Delegates are useful when you need to tell another piece of code how to do something. Events are the simplest example - separating the event (something happened) from how to handle it. Other examples are some common iterative operations, such as a custom find:
List<Foo> foos = new List<Foo>();
foos.Find(delegate(Foo foo)
{
if(foo.CustomProperty.Contains("special value"))
{
return false;
}
return true;
});
The above is a totally arbitrary example but makes the point that you can separate the what (iterating and running a "find" criteria) from the how (how to determine whether something is found).
Also, I would recommend using generic delegate types instead of creating your own. Examples below:
EventHandler< TEventArgs>
Func< TResult>
Func< T1, T2, TResult>
Func etc...
Action< T1>
Action< T1, T2>
Action etc...
Events use delegates behind the scenes.
If you use events you've used delegates but just with a nicer syntax.
Basically one use for them is for callbacks or event based programming.
Delegates are used for event driven programming. Best practices are often about decoupling code (or 'loose' coupling). Using delegates you can subscribe methods to events, instead of having X call Y if something happens, and then Y call Z under a certain condition and so forth.
Events and Callbacks in the .NET guidelines explains it well.
In summary, you should prefer events in simple APIs because there is strong IDE support and most developers are comfortable with events. However, if you need the user to provide code that will be executed, you should consider using delegates or virtual members. Callbacks are less performant, but if you use delegates like Action and Func you allow lambdas.
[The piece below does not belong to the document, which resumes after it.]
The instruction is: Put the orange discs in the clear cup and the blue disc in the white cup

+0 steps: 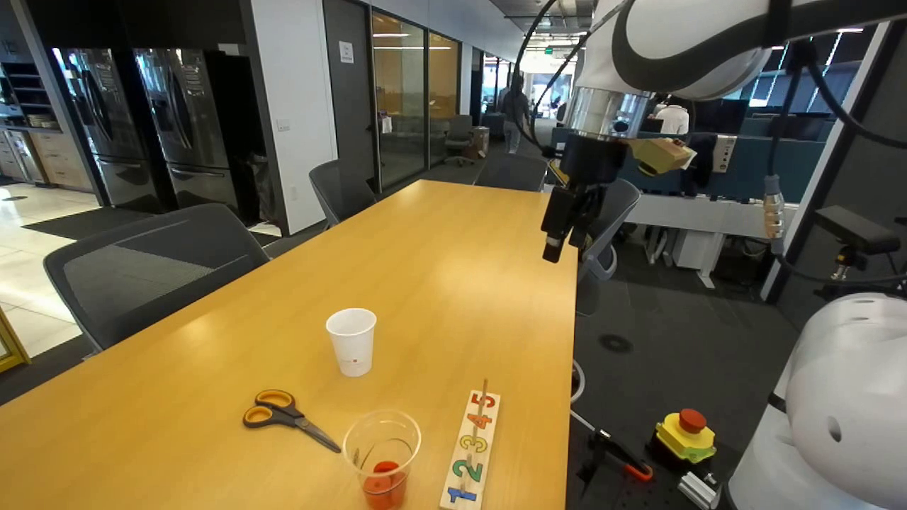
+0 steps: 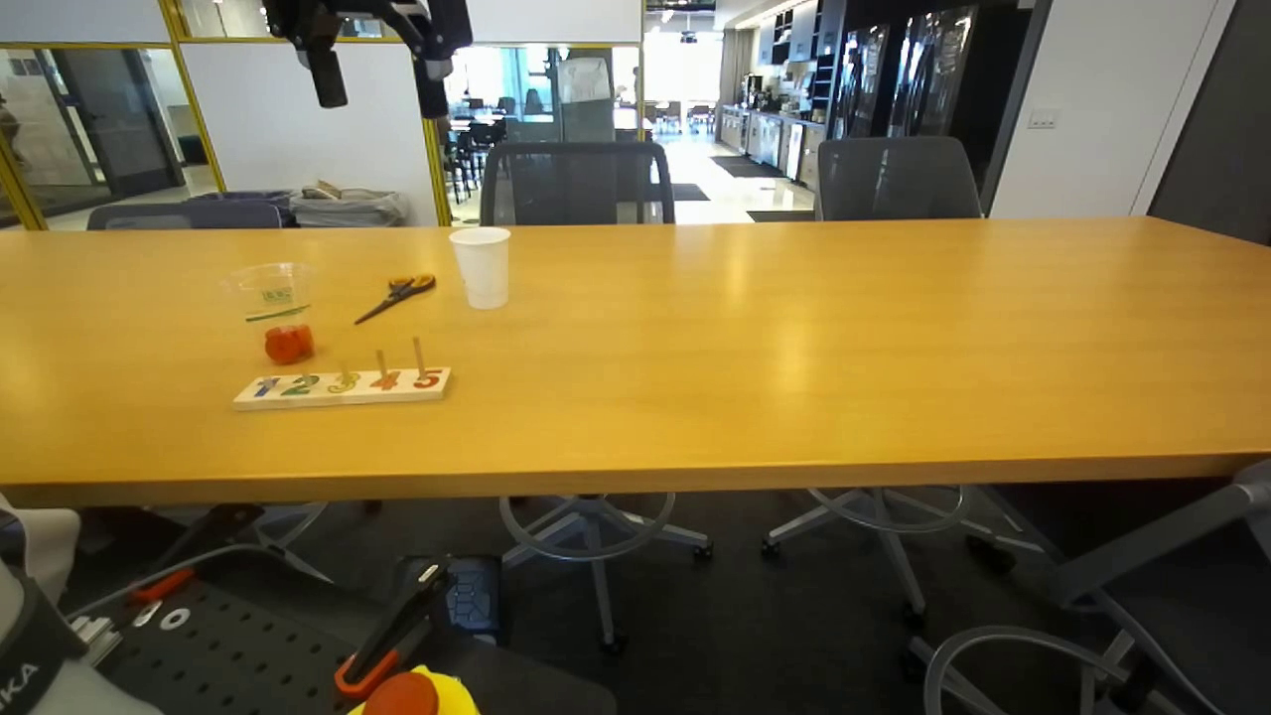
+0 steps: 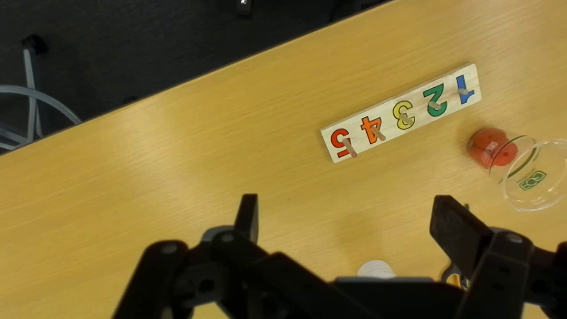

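Observation:
The clear cup (image 1: 358, 449) stands upright on the table, also in an exterior view (image 2: 273, 293) and the wrist view (image 3: 533, 177). The orange discs (image 1: 383, 483) lie inside at its bottom, also visible in the wrist view (image 3: 491, 148). The white cup (image 1: 353, 343) stands upright, also in an exterior view (image 2: 484, 268); in the wrist view only part of it (image 3: 375, 269) shows behind the gripper. The blue disc is hidden or out of view; the white cup's inside bottom cannot be seen. My gripper (image 3: 346, 197) is open and empty, high above the table (image 2: 382, 104).
A wooden board with numbers and pegs (image 1: 473, 450) lies beside the clear cup, near the table's edge; its pegs are bare. Orange-handled scissors (image 1: 287, 418) lie between the cups, nearer the far side. Chairs (image 2: 576, 184) stand around the table (image 1: 453, 241).

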Tool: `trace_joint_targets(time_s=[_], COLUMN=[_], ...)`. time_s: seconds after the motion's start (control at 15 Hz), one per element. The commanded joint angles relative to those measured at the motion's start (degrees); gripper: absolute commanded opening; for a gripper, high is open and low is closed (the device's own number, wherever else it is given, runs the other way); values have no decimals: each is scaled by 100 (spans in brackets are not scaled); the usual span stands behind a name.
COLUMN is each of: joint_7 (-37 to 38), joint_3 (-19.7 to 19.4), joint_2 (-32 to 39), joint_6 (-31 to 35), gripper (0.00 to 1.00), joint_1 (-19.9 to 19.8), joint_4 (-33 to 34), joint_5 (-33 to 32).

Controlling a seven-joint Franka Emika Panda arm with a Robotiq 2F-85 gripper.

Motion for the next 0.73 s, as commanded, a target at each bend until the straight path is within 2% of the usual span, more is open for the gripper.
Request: trace_joint_targets(time_s=[0.0, 0.67], joint_7=[-57, -5], joint_3=[-132, -191], joint_2=[-462, -370], joint_6=[-42, -31], gripper=[100, 100], joint_1=[15, 51], joint_4=[-263, -286], joint_5=[-137, -143])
Example case: a single resource is being used by multiple objects. The resource needs an asynchronous callback to these objects, but the nature of the resource demands that only one request be active at a given time, and that request is tied to a particular object. Due to the architecture, I don't want to pass the objects into the resource, so instead, I send the resource a delegate from each object and store these delegates along with object identifiers. When a request is made, I can look up the corresponding object identifier and call its specific delegate.
I originally implemented this with an event, but since the event couldn't be 'aimed' at a particular object, I was having issues. I'm not sure this is best practice, but it seems to work well for me.